Key elements of the new Flattr – the all-knowing, privacy-friendly algorithm

Flattr in a gif, the extension automatically flattrs content

 

 

 

 

 

 

 

 

 

The new Flattr is completely automated, meaning that it flattrs your favorite content for you based on the attention you give it. This is done through our smart algorithm, but how does it really work? What does the algorithm know? What does it tell us? Let’s take a dive into automation, algorithm and privacy!

The challenge

As described in the last post, we realized quite a while ago that to make Flattr more convenient, we needed to make it easier to use. So the goal became to make it automatic. Of course, your flattrs should still reflect what you care about, like, consume and engage with. So the challenge was to create a profound connection between what you give attention to, engage with and flattr. We knew we would need to connect it to what you do – more precisely, what you do in your browser – something that is, and should be, very private.

We believe in privacy!

Most companies do not feel as strongly about privacy as we do. Au contraire, they want to know as much as possible about who you are and what you do so they can use all this data and turn it into additional profit. For us, this is unacceptable. We have been and will always offer our services in the most privacy-friendly way. So how would we tackle the challenge of making your flattrs personal, but keeping your personal data private? Quite simple: by keeping your private data on your own device. It is possible to locally, on your device, figure out what to flattr. Locally measuring in detail what you do in your browser is not a problem if we never send that data anywhere else – which we don’t, of course! With the Flattr extension running locally in your browser, it can collect and measure everything needed to determine which content you engage with the most. This data is then used to decide what to flattr. To make a transaction and send money to people who created the content, we need nothing but the URL. Only these URLs are sent to us; no other data relating to your browsing behavior is sent. So yes, you can provide personalized services without invading privacy.
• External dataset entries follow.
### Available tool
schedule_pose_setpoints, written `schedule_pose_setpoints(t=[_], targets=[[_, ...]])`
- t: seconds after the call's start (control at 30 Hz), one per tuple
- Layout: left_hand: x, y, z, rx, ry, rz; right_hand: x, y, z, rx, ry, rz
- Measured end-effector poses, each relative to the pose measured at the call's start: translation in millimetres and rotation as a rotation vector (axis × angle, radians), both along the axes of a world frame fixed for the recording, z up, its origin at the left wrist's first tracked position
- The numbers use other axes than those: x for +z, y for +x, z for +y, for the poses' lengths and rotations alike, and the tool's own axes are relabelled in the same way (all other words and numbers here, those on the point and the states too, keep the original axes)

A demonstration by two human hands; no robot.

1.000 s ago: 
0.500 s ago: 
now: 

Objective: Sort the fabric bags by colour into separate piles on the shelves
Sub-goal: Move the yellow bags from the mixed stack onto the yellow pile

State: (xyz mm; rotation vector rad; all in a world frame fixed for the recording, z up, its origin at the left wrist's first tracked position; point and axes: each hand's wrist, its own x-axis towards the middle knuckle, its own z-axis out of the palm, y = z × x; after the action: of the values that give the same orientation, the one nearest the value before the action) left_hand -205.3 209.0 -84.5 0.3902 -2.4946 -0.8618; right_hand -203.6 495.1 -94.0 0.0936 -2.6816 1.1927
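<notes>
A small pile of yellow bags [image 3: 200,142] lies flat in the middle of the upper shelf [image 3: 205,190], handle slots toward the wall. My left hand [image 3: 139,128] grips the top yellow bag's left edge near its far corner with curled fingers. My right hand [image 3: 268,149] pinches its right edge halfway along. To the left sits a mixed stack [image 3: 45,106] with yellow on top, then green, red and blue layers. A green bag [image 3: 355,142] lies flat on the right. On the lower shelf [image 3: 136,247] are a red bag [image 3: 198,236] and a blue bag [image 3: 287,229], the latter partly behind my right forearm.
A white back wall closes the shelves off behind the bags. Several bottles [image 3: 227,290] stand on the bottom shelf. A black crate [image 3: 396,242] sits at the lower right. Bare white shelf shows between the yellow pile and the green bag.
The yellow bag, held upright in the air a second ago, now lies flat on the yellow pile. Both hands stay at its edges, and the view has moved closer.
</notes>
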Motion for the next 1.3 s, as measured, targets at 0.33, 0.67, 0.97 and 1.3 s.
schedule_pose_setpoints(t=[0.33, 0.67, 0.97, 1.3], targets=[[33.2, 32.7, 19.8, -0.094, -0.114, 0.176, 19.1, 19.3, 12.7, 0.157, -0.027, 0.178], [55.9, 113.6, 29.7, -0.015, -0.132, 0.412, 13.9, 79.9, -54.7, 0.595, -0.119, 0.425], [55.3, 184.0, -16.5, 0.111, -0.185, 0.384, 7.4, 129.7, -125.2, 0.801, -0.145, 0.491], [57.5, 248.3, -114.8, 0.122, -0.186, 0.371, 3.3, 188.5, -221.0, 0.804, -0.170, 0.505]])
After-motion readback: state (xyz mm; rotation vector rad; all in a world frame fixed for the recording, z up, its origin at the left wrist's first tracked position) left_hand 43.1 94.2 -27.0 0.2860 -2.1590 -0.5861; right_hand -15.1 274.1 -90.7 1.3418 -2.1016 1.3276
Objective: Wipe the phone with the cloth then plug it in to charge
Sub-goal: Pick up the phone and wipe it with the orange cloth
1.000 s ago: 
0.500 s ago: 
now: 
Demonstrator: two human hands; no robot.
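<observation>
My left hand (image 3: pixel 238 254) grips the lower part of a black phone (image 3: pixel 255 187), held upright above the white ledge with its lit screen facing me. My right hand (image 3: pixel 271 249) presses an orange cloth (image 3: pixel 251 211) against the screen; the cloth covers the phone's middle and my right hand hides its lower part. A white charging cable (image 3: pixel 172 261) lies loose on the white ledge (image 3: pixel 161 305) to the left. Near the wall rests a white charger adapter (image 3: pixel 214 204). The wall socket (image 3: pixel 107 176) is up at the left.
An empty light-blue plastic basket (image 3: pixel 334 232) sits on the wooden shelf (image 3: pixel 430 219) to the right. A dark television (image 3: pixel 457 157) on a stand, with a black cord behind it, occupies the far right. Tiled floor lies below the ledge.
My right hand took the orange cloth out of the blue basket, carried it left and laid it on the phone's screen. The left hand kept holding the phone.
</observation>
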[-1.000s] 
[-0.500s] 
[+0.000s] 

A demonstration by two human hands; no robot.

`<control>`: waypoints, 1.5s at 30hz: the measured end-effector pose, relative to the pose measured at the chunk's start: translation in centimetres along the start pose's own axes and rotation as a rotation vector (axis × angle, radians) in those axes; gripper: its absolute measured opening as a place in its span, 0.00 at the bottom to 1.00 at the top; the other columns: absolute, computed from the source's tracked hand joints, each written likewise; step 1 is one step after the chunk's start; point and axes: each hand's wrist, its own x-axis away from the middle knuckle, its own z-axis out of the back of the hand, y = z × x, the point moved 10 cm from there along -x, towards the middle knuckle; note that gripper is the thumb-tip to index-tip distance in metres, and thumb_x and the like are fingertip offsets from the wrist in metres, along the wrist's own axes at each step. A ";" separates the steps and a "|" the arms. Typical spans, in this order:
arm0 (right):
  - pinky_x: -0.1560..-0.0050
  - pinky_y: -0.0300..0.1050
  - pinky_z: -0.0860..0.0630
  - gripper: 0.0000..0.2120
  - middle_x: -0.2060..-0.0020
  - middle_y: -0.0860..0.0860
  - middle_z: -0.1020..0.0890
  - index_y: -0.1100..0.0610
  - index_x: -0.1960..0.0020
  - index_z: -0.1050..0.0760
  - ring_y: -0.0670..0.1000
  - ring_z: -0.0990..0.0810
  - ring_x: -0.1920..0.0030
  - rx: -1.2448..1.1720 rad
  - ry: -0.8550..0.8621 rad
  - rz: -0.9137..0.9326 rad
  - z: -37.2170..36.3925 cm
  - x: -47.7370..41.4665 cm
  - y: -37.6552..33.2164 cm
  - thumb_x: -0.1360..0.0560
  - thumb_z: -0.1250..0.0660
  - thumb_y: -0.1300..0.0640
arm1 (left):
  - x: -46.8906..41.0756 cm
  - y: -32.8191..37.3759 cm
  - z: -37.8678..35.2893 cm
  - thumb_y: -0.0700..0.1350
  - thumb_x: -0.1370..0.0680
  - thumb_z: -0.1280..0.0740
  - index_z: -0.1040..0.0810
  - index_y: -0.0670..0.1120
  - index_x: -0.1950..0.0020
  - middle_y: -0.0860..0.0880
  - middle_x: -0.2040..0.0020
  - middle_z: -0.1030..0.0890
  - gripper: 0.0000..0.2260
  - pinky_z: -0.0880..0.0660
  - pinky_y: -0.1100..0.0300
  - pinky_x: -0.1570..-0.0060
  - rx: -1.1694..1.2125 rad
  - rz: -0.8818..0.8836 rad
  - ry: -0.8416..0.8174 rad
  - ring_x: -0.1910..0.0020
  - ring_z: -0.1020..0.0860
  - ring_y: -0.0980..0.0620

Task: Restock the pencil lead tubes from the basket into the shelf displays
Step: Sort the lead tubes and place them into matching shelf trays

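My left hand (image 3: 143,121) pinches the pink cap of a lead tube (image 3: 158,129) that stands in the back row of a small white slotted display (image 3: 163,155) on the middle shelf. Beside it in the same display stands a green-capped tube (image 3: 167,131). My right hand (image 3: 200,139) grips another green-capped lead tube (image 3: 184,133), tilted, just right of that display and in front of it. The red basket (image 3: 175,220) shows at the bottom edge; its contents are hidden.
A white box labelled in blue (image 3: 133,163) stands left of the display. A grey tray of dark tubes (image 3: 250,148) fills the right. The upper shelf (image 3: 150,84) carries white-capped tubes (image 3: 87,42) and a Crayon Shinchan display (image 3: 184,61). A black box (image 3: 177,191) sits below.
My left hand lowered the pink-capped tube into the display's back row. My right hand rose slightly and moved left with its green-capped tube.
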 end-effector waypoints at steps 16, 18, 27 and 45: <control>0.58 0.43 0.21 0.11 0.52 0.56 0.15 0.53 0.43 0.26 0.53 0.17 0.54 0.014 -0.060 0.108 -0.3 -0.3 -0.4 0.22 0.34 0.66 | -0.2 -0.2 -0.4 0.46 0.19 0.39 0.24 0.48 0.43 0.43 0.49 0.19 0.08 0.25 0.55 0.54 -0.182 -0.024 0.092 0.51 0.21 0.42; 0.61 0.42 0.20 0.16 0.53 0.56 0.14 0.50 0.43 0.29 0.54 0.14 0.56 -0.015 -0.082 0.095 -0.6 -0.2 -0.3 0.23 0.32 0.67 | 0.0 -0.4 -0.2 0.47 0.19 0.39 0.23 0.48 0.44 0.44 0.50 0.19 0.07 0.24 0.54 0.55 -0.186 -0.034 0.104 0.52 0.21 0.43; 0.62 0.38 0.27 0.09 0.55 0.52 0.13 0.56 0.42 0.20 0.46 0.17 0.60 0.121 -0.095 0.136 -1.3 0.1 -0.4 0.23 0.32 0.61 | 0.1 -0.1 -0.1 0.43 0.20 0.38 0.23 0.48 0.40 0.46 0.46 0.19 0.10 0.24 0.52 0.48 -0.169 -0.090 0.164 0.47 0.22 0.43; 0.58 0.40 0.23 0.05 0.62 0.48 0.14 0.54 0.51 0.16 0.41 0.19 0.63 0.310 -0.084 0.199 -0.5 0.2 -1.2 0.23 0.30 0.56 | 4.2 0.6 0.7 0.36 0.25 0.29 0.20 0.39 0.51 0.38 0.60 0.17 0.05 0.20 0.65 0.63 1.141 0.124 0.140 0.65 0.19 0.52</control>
The all-knowing, privacy-friendly algorithm

It’s true, the Flattr extension knows your browsing activity. In fact, it needs to know as much as possible, so it can make the best-informed decisions about which sites it flattrs for you. But by keeping the information and algorithm on your device, the solution is as privacy friendly as it gets. The algorithm is a part of the extension that we know will be continuously improved. This means that trying to describe how it works right now would make this blogpost out-of-date very quickly. So let’s instead explain how we think.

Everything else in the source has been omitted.